De vez en cuando, un conocido me recomienda algún blog o que escuche a un tertuliano mediático. “¿No lees lo de Fulano? ¿No sigues a Mengano?”. Cuando le insinúo que mi opinión sobre el referido es de ignorancia en el más piadoso de los casos y deplorable en los demás, se encogen de hombros lamentando lo mucho que me pierdo: “Pues da una caña…”. Ya sabemos lo que es “dar caña” (en otras épocas “dar leña” o “dar cera”): proferir enormidades truculentas e insultantes que acogoten sin miramientos al personaje público detestado, sea del gobierno o de la oposición. Lo de menos es que tal demolición esté bien fundada, solo cuenta que utilice munición del más grueso calibre y que no condescienda a ningún miramiento con su víctima. Si además el cañero ha sido bendecido por los dioses con un humor chocarrero y grasiento de la peor baba, mejor que mejor. El que da mucha caña funciona como un resorte a favor de los suyos y contra quienes le disgustan: basta que aparezca en lontananza la silueta de alguien de la facción opuesta para que se desencadene arrollando todo a su paso como un tsunami inquisitorial y aniquilador.

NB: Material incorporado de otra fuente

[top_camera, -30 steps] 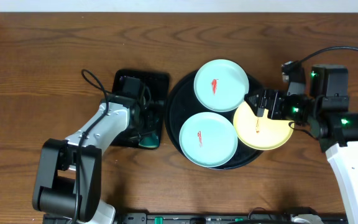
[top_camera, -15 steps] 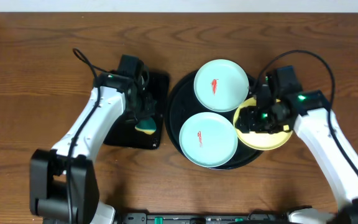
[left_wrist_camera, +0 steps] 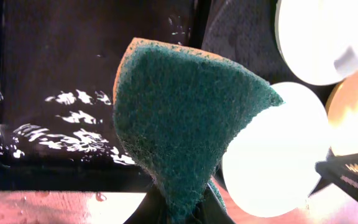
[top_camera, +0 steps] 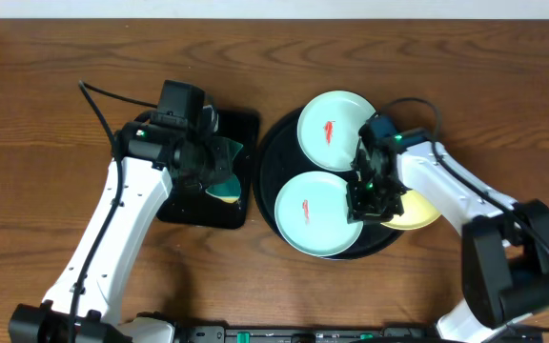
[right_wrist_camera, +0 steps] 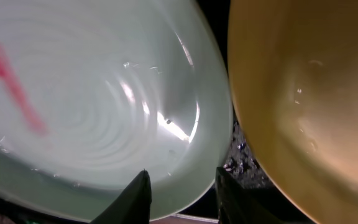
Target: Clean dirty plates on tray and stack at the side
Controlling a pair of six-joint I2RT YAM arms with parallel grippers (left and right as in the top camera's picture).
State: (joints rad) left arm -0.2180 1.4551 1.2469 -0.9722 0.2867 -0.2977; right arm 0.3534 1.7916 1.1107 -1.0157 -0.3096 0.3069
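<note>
Three plates lie on the round black tray [top_camera: 267,167]. A blue-green plate [top_camera: 346,112] at the back and a nearer blue-green plate [top_camera: 308,224] each carry a red smear. A pale yellow plate [top_camera: 419,211] lies at the right. My right gripper [top_camera: 366,198] is open, its fingers either side of the near blue-green plate's [right_wrist_camera: 92,106] right rim. One finger is over the plate, the other on the tray [right_wrist_camera: 242,155] beside the yellow plate [right_wrist_camera: 303,93]. My left gripper [top_camera: 208,160] is shut on a green-and-yellow sponge [left_wrist_camera: 179,124] above the rectangular tray.
A small rectangular black tray [top_camera: 241,129], wet inside [left_wrist_camera: 73,68], sits left of the round tray. Bare wooden table [top_camera: 55,86] surrounds both trays. The left arm's cable [top_camera: 98,100] loops over the table at the back left.
My right gripper moved left from over the yellow plate to the near blue-green plate's rim, and its jaws narrowed. The left arm swung right with the sponge in it.
</note>
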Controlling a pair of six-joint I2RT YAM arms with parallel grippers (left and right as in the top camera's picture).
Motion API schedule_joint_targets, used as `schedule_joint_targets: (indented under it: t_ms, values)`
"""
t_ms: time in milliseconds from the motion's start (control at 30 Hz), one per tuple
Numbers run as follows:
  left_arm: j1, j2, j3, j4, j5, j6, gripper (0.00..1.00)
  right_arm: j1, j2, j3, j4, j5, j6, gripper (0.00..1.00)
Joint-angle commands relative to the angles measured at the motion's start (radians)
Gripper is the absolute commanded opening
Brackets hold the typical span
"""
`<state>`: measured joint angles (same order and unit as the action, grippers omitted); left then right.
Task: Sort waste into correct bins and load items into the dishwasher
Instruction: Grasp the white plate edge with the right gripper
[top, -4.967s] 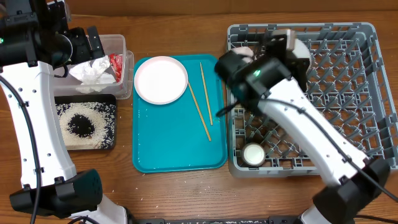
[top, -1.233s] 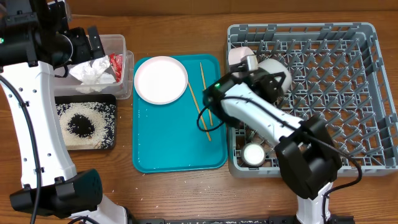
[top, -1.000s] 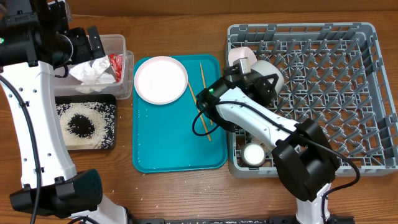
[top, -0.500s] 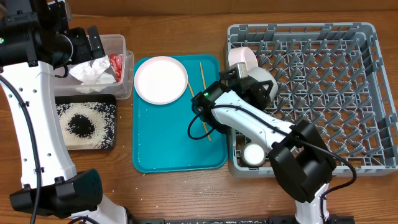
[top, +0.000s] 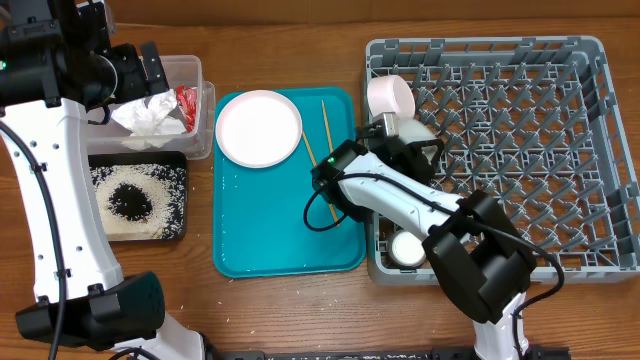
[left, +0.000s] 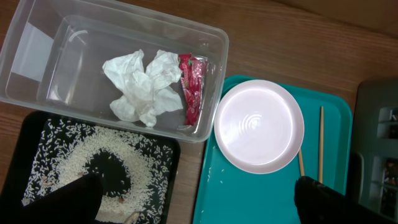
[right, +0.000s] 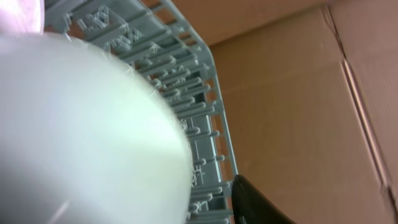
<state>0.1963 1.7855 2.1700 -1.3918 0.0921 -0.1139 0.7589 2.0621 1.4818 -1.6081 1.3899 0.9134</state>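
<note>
Three dishes in rack (top: 560, 150): pink bowl (top: 390, 97), green bowl (top: 420, 128), cup (top: 407, 248). To load: plate (top: 258, 127), chopsticks (top: 324, 160), on teal tray (top: 280, 250). Binned: napkin (top: 148, 115), scrap (top: 186, 104) in tub (top: 190, 68). The left hand (left: 194, 198) spread, empty; the right hand (top: 392, 128) at green bowl, grip unclear.

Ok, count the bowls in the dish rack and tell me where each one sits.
2. The pale pink bowl is in the dish rack's top-left corner in the overhead view. The grey-green bowl is right beside it, partly covered by the right arm, which could hide more.
</note>
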Motion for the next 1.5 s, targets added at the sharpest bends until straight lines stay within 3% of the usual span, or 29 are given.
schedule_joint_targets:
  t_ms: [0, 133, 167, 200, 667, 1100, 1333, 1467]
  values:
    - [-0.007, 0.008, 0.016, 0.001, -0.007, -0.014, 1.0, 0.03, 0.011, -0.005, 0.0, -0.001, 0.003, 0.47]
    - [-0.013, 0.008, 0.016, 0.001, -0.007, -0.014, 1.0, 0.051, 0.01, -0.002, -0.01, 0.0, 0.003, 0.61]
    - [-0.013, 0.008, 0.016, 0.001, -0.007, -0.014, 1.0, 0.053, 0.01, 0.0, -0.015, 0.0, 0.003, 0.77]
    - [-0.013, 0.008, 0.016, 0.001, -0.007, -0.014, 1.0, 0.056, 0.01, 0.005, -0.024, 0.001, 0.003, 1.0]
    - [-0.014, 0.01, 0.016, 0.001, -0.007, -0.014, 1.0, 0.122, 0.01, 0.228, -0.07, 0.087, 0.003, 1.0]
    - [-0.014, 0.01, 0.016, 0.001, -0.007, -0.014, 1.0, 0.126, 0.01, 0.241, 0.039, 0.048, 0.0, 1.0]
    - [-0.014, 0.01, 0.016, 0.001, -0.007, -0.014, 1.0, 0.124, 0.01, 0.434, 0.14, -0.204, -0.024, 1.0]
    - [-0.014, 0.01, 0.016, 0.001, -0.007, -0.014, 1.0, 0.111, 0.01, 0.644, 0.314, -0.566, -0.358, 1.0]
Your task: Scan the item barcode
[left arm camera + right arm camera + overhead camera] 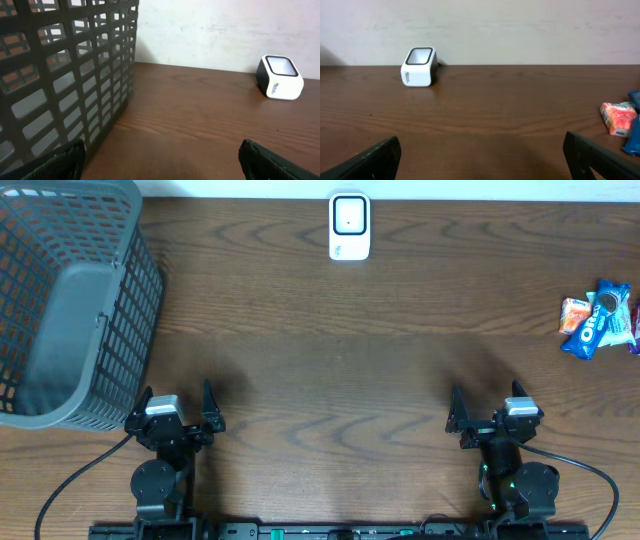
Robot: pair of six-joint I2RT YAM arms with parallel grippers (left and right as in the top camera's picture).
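Grippers sit nearest: left gripper [178,391] and right gripper [485,391], both spread wide, holding nothing. Basket [138,292] stands beyond the left one. Snacks [597,319] lie far right. Scanner [349,226] stands farthest, centre.

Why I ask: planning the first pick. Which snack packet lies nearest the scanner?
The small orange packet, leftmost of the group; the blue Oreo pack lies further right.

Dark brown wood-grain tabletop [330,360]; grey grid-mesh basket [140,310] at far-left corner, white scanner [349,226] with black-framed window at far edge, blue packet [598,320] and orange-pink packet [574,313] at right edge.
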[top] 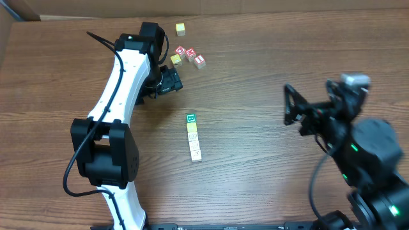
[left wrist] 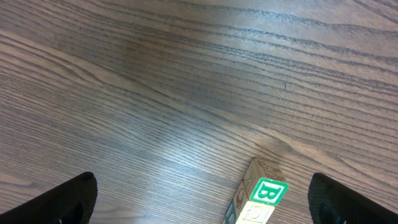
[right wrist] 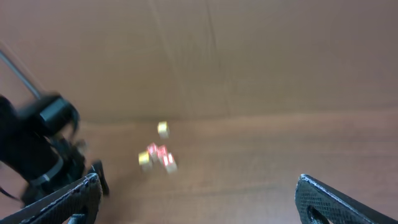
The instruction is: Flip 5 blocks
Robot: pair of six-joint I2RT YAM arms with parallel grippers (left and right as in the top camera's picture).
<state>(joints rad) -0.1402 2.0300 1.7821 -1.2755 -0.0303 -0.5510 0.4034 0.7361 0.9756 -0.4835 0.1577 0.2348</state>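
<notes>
Nearest to us on the table (top: 255,172) are the five blocks (top: 193,137), in one straight row. They touch face to face and run away from the base at a slight tilt. At the near end are three cream blocks (top: 194,146), then the yellow block (top: 192,128). At the far end is the B block (top: 190,119), green B face up. The left wrist view catches that B block low in frame, with a bluish mark on its side face, too cropped for us to read.

Neither arm touches the row. The right gripper (top: 289,105) sits well to the right of it, about level with its far end. Its jaws are spread wide with nothing between them. In the right wrist view we get both fingers (right wrist: 62,199) at the bottom corners and a bare gap.

The left gripper (top: 171,81) is just beyond the row's far end, a little left of it, released wide and empty. Its fingertips (left wrist: 71,199) show in the lower corners of the left wrist view. The B block lies between them, nearer the right-hand one, touching neither.

Farther out, three red-faced cubes (top: 190,54) sit clustered, with one yellow cube (top: 176,59) just beside the cluster's left. Another yellow cube (top: 181,28) stands alone beyond them, near the table's far edge. Behind all of it is a cardboard wall (right wrist: 261,50). The right wrist view is blurred, so we can't read any cube faces there.
</notes>
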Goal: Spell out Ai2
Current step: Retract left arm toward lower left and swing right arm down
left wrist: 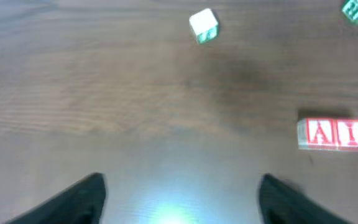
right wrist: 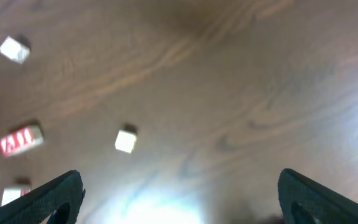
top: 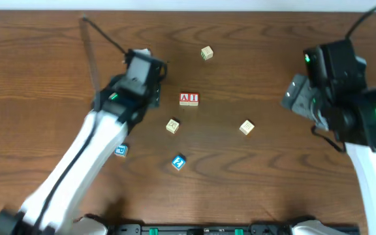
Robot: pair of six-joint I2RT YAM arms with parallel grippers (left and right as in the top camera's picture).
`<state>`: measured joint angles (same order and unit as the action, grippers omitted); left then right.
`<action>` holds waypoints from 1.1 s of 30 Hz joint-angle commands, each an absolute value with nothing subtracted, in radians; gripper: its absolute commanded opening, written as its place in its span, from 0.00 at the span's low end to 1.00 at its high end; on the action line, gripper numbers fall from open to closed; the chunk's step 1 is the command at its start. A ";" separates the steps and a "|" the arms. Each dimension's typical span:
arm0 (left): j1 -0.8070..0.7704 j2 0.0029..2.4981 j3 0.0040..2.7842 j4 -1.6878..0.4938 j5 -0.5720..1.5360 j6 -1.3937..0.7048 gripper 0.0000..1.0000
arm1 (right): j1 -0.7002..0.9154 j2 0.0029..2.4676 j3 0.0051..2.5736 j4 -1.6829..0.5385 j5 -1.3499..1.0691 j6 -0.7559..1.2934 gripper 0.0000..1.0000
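Note:
Two red blocks reading A and I sit side by side at the table's middle; they also show in the left wrist view and the right wrist view. A blue block with a 2 lies nearer the front. My left gripper is open and empty, just left of the A and I pair. My right gripper is open and empty, hovering well off to the right of all blocks.
Cream blocks lie at the back, below the pair and to its right. A second blue block lies beside my left arm. A black cable runs across the back left.

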<state>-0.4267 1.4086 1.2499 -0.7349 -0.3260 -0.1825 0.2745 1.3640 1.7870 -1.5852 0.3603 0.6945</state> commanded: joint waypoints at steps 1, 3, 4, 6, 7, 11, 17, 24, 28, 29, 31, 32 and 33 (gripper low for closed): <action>-0.426 1.250 1.269 -0.835 -0.347 -0.179 0.93 | 0.284 1.336 1.798 -1.605 0.213 0.697 0.99; -0.426 1.145 1.269 -0.901 -0.347 -0.179 0.95 | 0.315 1.311 1.798 -1.612 0.127 0.664 0.99; -0.426 1.090 1.269 -0.932 -0.347 -0.180 0.95 | 0.335 1.299 1.798 -1.616 0.097 0.664 0.99; -0.426 1.010 1.269 -0.973 -0.347 -0.180 0.95 | 0.382 1.279 1.798 -1.617 0.046 0.661 0.99; -0.426 0.967 1.269 -0.992 -0.347 -0.180 0.95 | 0.415 1.266 1.798 -1.615 0.013 0.656 0.99; -0.425 0.845 1.270 -1.030 -0.347 -0.181 0.95 | 0.553 1.222 1.798 -1.599 -0.079 0.580 0.99; -0.425 0.757 1.286 -1.059 -0.309 -0.207 0.95 | 0.744 1.210 1.779 -1.649 -0.052 0.566 0.99; -0.425 0.758 1.379 -1.190 -0.302 -0.206 0.95 | 0.934 1.202 1.541 -1.462 0.000 0.991 0.99; -0.425 0.758 1.452 -1.269 -0.302 -0.206 0.95 | 1.059 1.214 1.287 -1.184 0.004 1.168 0.99; -0.425 0.758 1.466 -1.287 -0.302 -0.206 0.95 | 1.072 1.224 1.240 -1.126 0.004 1.218 0.99; -0.425 0.758 1.486 -1.322 -0.302 -0.207 0.96 | 1.081 1.253 1.176 -1.068 0.002 1.355 0.99; -0.425 0.758 1.494 -1.338 -0.302 -0.207 0.95 | 1.081 1.278 1.151 -1.058 -0.004 1.430 0.99; -0.425 0.758 1.501 -1.354 -0.302 -0.207 0.95 | 1.081 1.311 1.137 -1.053 -0.004 1.498 0.99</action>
<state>-0.4267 0.7567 1.4700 -1.3243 -0.3092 -0.1917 1.0721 1.2686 1.1767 -1.0641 -0.0166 1.2320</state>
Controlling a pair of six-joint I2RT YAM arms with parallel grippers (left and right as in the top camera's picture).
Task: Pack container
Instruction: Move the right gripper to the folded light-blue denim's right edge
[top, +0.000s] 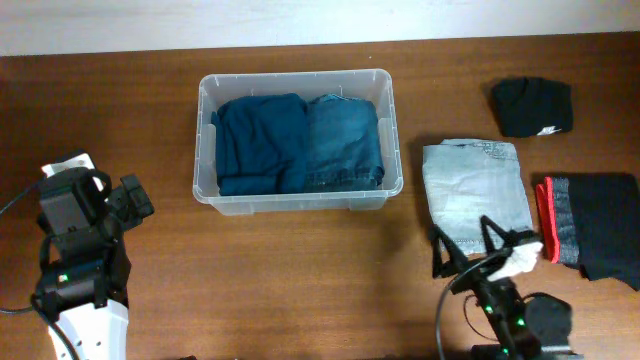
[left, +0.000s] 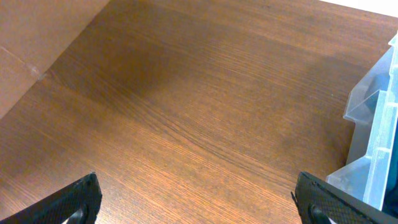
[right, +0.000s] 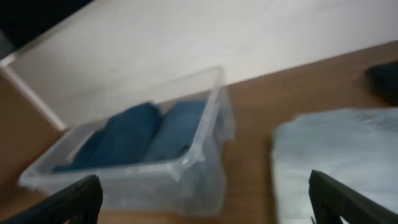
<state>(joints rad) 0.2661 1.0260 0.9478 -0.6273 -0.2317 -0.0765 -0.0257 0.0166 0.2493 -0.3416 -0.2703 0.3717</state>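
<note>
Black garment (top: 530, 103) nr container (top: 290, 77): white mark (top: 548, 129) unreadable.

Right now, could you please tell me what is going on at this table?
Folded clothes are being packed into the large clear plastic rectangular bin. A dark teal folded garment and folded blue jeans lie side by side inside. Pale grey folded jeans, a small black folded garment and a black garment with a red edge lie on the table beside it. The robot's left gripper and right gripper are open, holding nothing.
</note>
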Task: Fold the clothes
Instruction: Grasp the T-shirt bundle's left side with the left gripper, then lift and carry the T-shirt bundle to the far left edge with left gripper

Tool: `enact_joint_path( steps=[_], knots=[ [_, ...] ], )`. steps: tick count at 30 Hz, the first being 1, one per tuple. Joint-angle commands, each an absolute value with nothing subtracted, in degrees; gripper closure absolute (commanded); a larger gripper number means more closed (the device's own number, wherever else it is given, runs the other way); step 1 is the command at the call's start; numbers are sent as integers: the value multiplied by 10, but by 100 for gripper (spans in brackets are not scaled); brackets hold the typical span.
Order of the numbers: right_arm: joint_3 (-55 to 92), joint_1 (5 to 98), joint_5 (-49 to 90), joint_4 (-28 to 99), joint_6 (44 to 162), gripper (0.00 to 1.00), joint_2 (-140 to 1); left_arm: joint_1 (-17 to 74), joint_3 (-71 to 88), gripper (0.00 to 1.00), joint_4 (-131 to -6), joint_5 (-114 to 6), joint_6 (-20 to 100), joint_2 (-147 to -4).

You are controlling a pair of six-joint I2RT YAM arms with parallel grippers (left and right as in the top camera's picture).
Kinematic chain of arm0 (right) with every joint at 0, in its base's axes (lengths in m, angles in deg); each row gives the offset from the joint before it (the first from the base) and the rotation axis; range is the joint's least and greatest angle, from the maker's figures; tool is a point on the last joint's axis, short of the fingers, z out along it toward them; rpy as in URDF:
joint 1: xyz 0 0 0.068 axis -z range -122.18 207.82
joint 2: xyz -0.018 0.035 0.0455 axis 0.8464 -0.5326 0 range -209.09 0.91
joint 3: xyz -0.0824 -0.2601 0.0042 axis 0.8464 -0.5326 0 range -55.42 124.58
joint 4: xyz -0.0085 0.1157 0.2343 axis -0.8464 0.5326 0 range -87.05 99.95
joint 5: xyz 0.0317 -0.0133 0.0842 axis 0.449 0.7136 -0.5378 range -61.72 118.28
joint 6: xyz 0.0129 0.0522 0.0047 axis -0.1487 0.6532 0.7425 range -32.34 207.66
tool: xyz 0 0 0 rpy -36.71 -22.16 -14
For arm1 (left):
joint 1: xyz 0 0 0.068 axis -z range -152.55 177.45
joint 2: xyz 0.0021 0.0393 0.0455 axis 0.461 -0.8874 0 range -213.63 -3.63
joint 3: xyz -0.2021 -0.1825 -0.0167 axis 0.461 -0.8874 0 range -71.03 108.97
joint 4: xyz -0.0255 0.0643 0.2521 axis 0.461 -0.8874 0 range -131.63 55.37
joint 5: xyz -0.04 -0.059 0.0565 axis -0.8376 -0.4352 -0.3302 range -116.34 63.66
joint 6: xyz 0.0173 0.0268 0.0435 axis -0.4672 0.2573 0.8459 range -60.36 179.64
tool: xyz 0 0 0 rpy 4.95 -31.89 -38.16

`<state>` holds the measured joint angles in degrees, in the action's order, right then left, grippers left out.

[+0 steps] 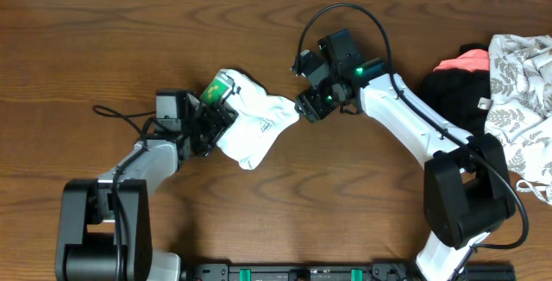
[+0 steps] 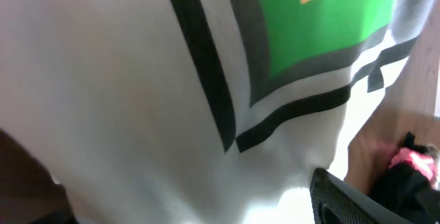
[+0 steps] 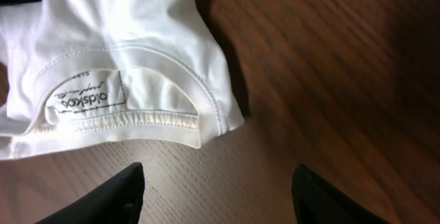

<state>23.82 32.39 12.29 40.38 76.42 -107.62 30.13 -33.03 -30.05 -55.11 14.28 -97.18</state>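
Leftmost, the left gripper point(image 1: 210, 115) presses into the edge of the crumpled white T-shirt point(image 1: 254, 124). Fabric and its green print point(image 2: 323, 25) fill that wrist's view, so I cannot tell how its jaws stand. The shirt lies bunched between both grippers on the wooden table point(image 1: 86, 40). The right gripper point(image 3: 220, 196) is spread wide and empty, with the collar and neck label point(image 3: 89, 95) just ahead of its fingertips. A pile of other garments point(image 1: 509, 65) lies well beyond it.

Free: bare table point(image 1: 285, 221) at 6 and 12 o'clock | Blocked: garment heap point(image 1: 509, 83) at 3 o'clock; T-shirt point(image 1: 259, 130) at centre | Cable point(image 1: 116, 115) at 9 o'clock.
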Motion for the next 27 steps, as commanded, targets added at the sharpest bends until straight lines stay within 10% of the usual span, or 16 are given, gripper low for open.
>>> enact_joint_path(
  steps=[1,7,27],
  knots=[
    [244,319,121,411,758,34,-1080,324,-352,23,-277,-492,125,-1011],
    [244,319,118,444,758,34,-1080,336,-352,90,-213,-491,139,-1044],
    [244,412,174,521,769,34,-913,274,-312,94,-180,-412,220,-837]
  ],
)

No me resulta fácil comprender por qué este tipo de vociferantes despierta tan morboso deleite en personas que en otros asuntos prácticos de la vida atienden a argumentos y no a iracundos rebuznos. Siempre me he resistido a creer —aunque no faltan pruebas que la abonan— en la teoría que expuso Enrique Lynch en un artículo hace bastantes años: que los españoles sentimos una suerte de veneración por los energúmenos. Prefiero suponer que para muchos, incluso inteligentes, es una satisfacción mayor descalificar a personas que refutar argumentaciones. Christopher Hitchens protestaba contra este vicio que le aplicaban de vez en cuando algunos de sus antagonistas en debates públicos: “Me había acostumbrado al nuevo estilo de la seudoizquierda, según el cual, si tu oponente creía que había identificado el motivo mas bajo de todos los posibles, estaba bastante seguro de que había aislado el único verdadero. Este método vulgar, que ahora es también la norma del periodismo actual que no es de izquierdas, está diseñado para convertir a cualquier idiota ruidoso en un analista magistral” (en Hitch-22). Lo malo es que el propio Hitchens, y yo mismo, ay, y tantos otros, hemos incurrido a veces en esa práctica cuya mala fe nos resulta tan evidente cuando somos pacientes de ella…
Hay también una explicación ética del asunto. El sutil filósofo alemán Odo Marquard ha explicado la diferencia entre tener conciencia moral o convertirse en conciencia moral. Tener conciencia moral es algo que desasosiega y obliga a una permanente autocrítica: en cierta forma, tener conciencia es siempre tener mala conciencia. Pero eso puede arreglarse convirtiéndose uno mismo en la conciencia moral que critica a los demás y les recuerda los altos deberes que han vulnerado: de ese modo, la conciencia es siempre para uno buena conciencia. Dar caña a quienes no son de los nuestros nos hace sentir morales sin padecer los agobios del examen de conciencia. Uno se convierte en exigencia para los otros, sobre todo si ocupan puestos social o políticamente relevantes, mientras se envuelve en la autocomplacencia de ser el dedo que señala pero nunca es señalado.
Hay todavía otro oscuro motivo más, aunque quizá sea demasiado intelectualmente sofisticado para la mayoría de quienes dan caña o disfrutan con los que la propinan. Se trata de lo que Flaubert llamaba la rage de vouloir conclure, el rabioso afán de llegar a conclusiones. Los problemas de nuestras sociedades son siempre arduos, inciertos, llenos de aristas y aspectos contrapuestos. Ser honrado frente a ellos, sopesar sus matices y distintas perspectivas, es condenarse a la insatisfacción de no saber nunca del todo. ¿Cómo negarse el gusto de salir de la incertidumbre por la puerta falsa de pasar por alto cuanto nos contradice y sentirnos seguros dando caña o dejándonos halagar por quienes la dan a favor de nuestros prejuicios?